_WHAT THE EXERCISE ASKS_.
Write out all the data again, exactly as it stands.

>>>

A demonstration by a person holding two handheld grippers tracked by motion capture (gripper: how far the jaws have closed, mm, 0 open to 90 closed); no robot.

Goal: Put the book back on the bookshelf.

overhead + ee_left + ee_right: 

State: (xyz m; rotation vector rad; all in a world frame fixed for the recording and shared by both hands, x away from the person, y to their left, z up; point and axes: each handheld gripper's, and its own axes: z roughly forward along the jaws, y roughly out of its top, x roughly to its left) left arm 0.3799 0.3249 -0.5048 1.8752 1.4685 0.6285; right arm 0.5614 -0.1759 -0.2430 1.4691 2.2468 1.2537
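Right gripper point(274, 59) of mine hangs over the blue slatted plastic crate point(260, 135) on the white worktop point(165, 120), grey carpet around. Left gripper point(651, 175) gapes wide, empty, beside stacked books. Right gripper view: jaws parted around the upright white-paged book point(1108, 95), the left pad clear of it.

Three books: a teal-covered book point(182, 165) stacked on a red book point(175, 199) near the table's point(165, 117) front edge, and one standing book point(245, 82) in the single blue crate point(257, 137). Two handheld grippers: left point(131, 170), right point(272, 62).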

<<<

_ANSWER TO THIS TASK_.
A demonstration by a person holding two handheld grippers tracked by motion capture (gripper: how far the jaws have closed, mm, 0 open to 90 closed); no robot.

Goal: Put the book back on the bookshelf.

overhead + ee_left + ee_right: 

State: (xyz m; rotation vector rad; all in a world frame fixed for the recording and shared by both hands, x away from the person, y to their left, z up; point and axes: each handheld gripper's, and its own axes: z roughly forward along the jaws, y roughly out of its top, x roughly to its left) left arm 0.3799 0.3249 -0.5048 1.8752 1.4685 0.6285; right arm 0.5614 -0.1759 -0.2430 1.4691 2.2468 1.2537
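Right gripper point(274, 59) of mine hangs over the blue slatted plastic crate point(260, 135) on the white worktop point(165, 120), grey carpet around. Left gripper point(651, 175) gapes wide, empty, beside stacked books. Right gripper view: jaws parted around the upright white-paged book point(1108, 95), the left pad clear of it.

Three books: a teal-covered book point(182, 165) stacked on a red book point(175, 199) near the table's point(165, 117) front edge, and one standing book point(245, 82) in the single blue crate point(257, 137). Two handheld grippers: left point(131, 170), right point(272, 62).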

Nothing further remains in the output.